What you return must be every line from the beginning of the data through the line holding "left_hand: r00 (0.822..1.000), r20", unchanged.

DATA EXTRACT Start Marker

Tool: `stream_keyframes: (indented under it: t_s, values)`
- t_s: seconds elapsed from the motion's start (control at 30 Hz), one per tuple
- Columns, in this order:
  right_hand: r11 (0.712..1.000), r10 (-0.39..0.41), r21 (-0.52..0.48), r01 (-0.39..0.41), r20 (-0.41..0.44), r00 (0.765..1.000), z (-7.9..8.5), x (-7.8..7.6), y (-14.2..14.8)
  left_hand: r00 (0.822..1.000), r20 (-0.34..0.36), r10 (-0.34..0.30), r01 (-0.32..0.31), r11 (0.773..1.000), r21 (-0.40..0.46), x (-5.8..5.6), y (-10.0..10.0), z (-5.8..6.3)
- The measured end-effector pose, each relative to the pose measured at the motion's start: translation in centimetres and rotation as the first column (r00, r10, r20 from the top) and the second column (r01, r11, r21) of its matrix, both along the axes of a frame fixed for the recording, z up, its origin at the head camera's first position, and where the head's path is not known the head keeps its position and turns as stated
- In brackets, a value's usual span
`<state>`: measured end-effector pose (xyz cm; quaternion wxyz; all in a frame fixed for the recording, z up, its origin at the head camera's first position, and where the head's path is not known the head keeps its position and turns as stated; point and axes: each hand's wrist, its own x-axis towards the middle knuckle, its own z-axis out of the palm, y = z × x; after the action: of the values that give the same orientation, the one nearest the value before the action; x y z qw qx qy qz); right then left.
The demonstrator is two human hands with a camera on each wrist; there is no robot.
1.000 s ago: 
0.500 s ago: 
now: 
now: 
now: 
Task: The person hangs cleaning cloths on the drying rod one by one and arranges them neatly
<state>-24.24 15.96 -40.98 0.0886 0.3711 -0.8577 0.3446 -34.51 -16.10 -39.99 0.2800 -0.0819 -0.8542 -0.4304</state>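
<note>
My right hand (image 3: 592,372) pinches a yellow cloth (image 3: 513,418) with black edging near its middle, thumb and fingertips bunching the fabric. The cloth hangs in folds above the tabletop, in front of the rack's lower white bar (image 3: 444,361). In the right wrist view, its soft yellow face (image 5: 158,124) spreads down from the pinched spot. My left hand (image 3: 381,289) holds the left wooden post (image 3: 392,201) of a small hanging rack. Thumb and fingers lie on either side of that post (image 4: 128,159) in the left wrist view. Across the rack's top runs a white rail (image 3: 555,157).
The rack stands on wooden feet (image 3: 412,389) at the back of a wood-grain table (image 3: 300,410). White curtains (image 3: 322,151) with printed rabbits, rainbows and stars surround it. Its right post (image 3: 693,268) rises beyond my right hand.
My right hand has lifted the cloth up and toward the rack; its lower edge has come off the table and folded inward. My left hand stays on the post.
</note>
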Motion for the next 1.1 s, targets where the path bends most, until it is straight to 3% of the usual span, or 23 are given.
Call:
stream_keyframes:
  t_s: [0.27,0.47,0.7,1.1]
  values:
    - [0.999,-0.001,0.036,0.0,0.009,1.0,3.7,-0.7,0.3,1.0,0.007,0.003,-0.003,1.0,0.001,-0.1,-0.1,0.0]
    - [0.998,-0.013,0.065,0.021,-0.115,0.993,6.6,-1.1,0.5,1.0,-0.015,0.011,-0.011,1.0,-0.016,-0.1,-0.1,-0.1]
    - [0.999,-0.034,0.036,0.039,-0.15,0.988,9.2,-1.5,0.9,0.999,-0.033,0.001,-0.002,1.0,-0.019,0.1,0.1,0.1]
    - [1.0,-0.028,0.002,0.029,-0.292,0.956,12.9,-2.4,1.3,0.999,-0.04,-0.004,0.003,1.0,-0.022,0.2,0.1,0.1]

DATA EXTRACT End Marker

● RESULT OF THE TASK:
Tool: `stream_keyframes: (indented under it: t_s, values)`
- t_s: seconds elapsed from the motion's start (control at 30 Hz), one per tuple
- Columns, in this order:
  right_hand: r11 (0.712..1.000), r10 (-0.39..0.41), r21 (-0.52..0.48), r01 (-0.39..0.41), r20 (-0.41..0.44), r00 (0.765..1.000), z (-7.9..8.5), x (-7.8..7.6), y (-14.2..14.8)
  left_hand: r00 (0.822..1.000), r20 (-0.34..0.36), r10 (-0.34..0.30), r01 (-0.32..0.31), r11 (0.773..1.000), r21 (-0.40..0.46), x (-5.8..5.6), y (-10.0..10.0), z (-5.8..6.3)

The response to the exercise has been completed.